■ What to work on
Without omitting anything, copy the data exactly.

■ Stored data
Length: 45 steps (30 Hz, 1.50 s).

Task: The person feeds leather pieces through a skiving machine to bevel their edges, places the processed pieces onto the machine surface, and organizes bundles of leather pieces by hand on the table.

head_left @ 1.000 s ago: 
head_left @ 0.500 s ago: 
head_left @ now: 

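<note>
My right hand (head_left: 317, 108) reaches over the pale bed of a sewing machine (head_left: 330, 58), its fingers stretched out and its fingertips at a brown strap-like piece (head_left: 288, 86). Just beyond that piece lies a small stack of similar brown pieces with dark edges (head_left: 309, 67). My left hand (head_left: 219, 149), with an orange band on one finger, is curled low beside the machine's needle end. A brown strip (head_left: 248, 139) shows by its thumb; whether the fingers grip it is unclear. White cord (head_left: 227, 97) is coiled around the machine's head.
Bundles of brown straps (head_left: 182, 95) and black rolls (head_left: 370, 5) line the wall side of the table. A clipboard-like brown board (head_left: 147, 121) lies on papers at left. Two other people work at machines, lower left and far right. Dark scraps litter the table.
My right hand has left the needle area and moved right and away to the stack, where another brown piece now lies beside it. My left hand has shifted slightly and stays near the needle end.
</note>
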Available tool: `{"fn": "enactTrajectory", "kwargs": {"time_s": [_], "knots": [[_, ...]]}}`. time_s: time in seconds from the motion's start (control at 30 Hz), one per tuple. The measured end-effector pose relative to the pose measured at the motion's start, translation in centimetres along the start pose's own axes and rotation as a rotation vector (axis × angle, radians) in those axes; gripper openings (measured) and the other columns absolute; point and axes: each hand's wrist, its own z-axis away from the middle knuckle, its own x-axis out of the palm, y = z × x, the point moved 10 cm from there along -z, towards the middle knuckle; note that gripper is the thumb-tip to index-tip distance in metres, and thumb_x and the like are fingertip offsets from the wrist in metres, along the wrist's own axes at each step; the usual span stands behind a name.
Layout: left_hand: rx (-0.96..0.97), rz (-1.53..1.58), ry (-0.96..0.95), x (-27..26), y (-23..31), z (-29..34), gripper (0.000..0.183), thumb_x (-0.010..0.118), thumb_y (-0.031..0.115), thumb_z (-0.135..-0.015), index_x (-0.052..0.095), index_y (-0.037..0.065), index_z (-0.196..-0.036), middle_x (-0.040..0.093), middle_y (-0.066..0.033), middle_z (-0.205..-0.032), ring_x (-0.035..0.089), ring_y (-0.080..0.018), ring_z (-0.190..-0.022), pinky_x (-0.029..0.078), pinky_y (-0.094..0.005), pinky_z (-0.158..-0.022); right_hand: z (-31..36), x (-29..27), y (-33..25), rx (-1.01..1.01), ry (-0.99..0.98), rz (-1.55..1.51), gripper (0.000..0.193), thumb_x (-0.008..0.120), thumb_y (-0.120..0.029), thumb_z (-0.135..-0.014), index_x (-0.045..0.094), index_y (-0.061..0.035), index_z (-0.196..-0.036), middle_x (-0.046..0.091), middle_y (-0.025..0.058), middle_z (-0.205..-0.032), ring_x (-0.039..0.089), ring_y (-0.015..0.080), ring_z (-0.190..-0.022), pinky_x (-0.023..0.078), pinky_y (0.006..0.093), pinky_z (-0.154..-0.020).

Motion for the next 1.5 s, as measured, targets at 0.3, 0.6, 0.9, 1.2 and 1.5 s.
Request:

■ Exercise response
Length: 45 steps (30 Hz, 1.50 s).

Task: The person feeds leather pieces through a skiving machine to bevel their edges, places the processed pieces onto the machine surface, and organizes bundles of leather pieces by hand on the table.

head_left @ 1.000 s ago: 
head_left @ 0.500 s ago: 
head_left @ now: 

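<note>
My right hand (head_left: 317, 108) reaches over the pale bed of a sewing machine (head_left: 330, 58), its fingers stretched out and its fingertips at a brown strap-like piece (head_left: 288, 86). Just beyond that piece lies a small stack of similar brown pieces with dark edges (head_left: 309, 67). My left hand (head_left: 219, 149), with an orange band on one finger, is curled low beside the machine's needle end. A brown strip (head_left: 248, 139) shows by its thumb; whether the fingers grip it is unclear. White cord (head_left: 227, 97) is coiled around the machine's head.
Bundles of brown straps (head_left: 182, 95) and black rolls (head_left: 370, 5) line the wall side of the table. A clipboard-like brown board (head_left: 147, 121) lies on papers at left. Two other people work at machines, lower left and far right. Dark scraps litter the table.
My right hand has left the needle area and moved right and away to the stack, where another brown piece now lies beside it. My left hand has shifted slightly and stays near the needle end.
</note>
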Available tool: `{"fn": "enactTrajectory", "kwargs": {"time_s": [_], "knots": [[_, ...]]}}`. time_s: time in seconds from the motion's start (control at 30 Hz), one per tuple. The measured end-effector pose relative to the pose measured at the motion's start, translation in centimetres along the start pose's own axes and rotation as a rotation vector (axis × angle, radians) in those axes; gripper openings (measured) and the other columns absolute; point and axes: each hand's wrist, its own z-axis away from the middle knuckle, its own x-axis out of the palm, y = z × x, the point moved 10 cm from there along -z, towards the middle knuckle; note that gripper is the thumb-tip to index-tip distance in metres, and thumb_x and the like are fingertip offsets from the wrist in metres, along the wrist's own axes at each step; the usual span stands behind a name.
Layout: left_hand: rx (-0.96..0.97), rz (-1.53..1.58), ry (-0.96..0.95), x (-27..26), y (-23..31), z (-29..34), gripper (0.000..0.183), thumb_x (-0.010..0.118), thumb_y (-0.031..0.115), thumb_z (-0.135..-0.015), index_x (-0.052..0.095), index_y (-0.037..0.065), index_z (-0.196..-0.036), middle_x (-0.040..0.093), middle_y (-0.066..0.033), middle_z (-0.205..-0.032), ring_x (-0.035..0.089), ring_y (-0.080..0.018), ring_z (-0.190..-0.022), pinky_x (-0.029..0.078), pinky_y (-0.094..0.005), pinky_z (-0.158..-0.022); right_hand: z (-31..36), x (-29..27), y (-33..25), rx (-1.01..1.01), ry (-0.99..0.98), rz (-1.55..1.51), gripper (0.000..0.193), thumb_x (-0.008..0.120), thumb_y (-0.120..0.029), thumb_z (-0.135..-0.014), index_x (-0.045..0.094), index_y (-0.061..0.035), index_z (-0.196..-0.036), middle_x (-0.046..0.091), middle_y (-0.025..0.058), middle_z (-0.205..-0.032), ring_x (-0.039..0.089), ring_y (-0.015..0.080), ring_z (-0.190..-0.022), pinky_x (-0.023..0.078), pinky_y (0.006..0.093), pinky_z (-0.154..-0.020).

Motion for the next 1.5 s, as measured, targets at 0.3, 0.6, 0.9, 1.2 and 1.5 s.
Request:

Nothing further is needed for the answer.